En fin, la replana, la jerga, no necesariamente lenguaje para delincuentes, sino las ganas de cada generación de tener claves y secretos. Es la voz de las características particulares. Por ejemplo, nuestra «sociabilidad» que sorprende a Martuccelli. Lo somos, y por eso nos cuesta el confinamiento. Pero, debo decir que la mejor síntesis de nuestra manera de vivir, la pone en el lenguaje no un sociólogo o un político, sino un poeta, Carlos Germán Belli. En ¡Oh Hada Cibernética!, Belli desentierra la palabra descuajeringados. Gran peruanismo, más fuerte que despelote, para casos menores. O descomputarse (Hevia). Quiere decir que vivimos en el caos. Yo lo llamé, veinte años atrás, anomia. Ausencia de reglas. Y así no se sale de pobre. 

El tema de las «discriminaciones lingüísticas», me llega de parte de un amigo que teniendo hijos para la escuela primaria, se inquieta que las clases a distancia no «corregirán los defectos». Yo también me indigné. Pero no eran las formas provincianas de hablar. El error está en no hacer la diferencia entre acento y reglas. Acento tiene el mexicano, el argentino, y lo tenemos nosotros. El cusqueño, el limeño, el loretano. Otra cosa es que el castellano tenga diversos nombres para la misma cosa. He sido por unos años, periodista en España. Y el director de la revista en la que trabajaba, «bueno, Neira, el artículo está bien construido, pero ahora ¡tradúcelo al castellano, coño! Ellos cogen las cosas, nosotros las agarramos (pero no tenemos garras¡!).

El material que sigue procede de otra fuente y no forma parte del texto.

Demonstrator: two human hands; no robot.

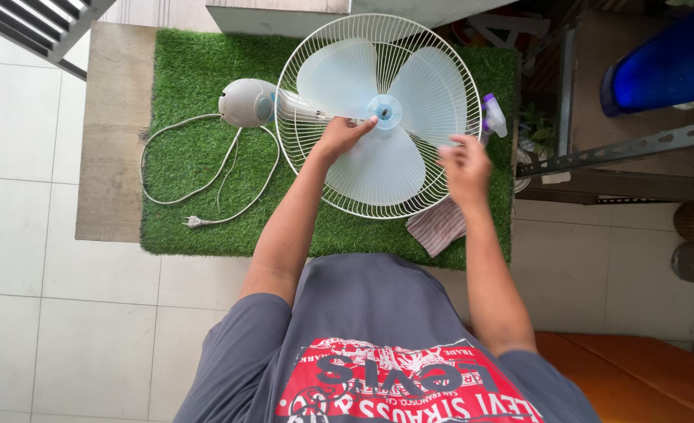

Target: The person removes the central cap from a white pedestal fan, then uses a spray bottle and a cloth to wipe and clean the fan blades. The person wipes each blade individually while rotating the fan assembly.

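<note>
A white electric fan lies face up on a green artificial-grass mat (pixel 198 227). Its pale blue three-blade propeller (pixel 378 149) sits inside the round white wire guard (pixel 300 149), with a blue hub cap (pixel 384 111) at the centre. My left hand (pixel 340 137) rests on the blades, its fingertip touching the hub cap. My right hand (pixel 464 164) hovers over the right side of the guard with fingers loosely curled, holding nothing that I can see. The grey motor housing (pixel 246 103) lies to the left of the guard.
The fan's white cord and plug (pixel 194 222) loop across the mat's left side. A striped cloth (pixel 438 227) lies by the mat's front right corner, a small spray bottle (pixel 493 117) at the right. A metal shelf frame (pixel 621 149) and blue container (pixel 668 63) stand further right.
</note>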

No dicen carro sino auto o coche. Un español se pone de pie cuando un latinoamericano se para. En la lengua corriente pararse es detenerse. En fin, un ejemplo. En Madrid, para cruzar una avenida, el letrero para los transeúntes, de ser a la peruana, sería, «apriete el timbre y pase la calle». Para los madrileños, «pulse el botón y atraviese la calzada». ¿Cuál es el mejor? ¡No lo hay! Las lenguas son variadas como la vida y tienen modificaciones que solo se nota con los siglos. ¿Podemos acaso leer a un autor del Siglo de Oro y entenderlo? Puede que sí, puede que no. La mujer que dice «que ya entiendo lo que demandades: non es desseosa de amar», es la vaquera de la Finojosa que le dice nones al Marqués de Santillana¡! Incidente que se vuelve poema (no se dice deviene), un clásico del castellano antiguo.

Conclusión, nuestro argot o jerga, cumple una tarea social: comunica. Pero escribir es otra cosa. Lo hacemos para una vasta comunidad lingüística. Igual que en matemáticas, artes y pintura, corregir es necesario ante las reglas estrictas de la gramática. Cuidado con esa tendencia al facilismo. Por lo demás, ya es tiempo que vuelva para los escolares peruanos la gramática desaparecida por el capricho de unos cuantos. Hace 30 años. Me dicen que solo un 3% consigue entender hoy un texto escrito. Después de eso, ¿reclaman tener congresistas cultivados?! La solución es simple, falta un Senado.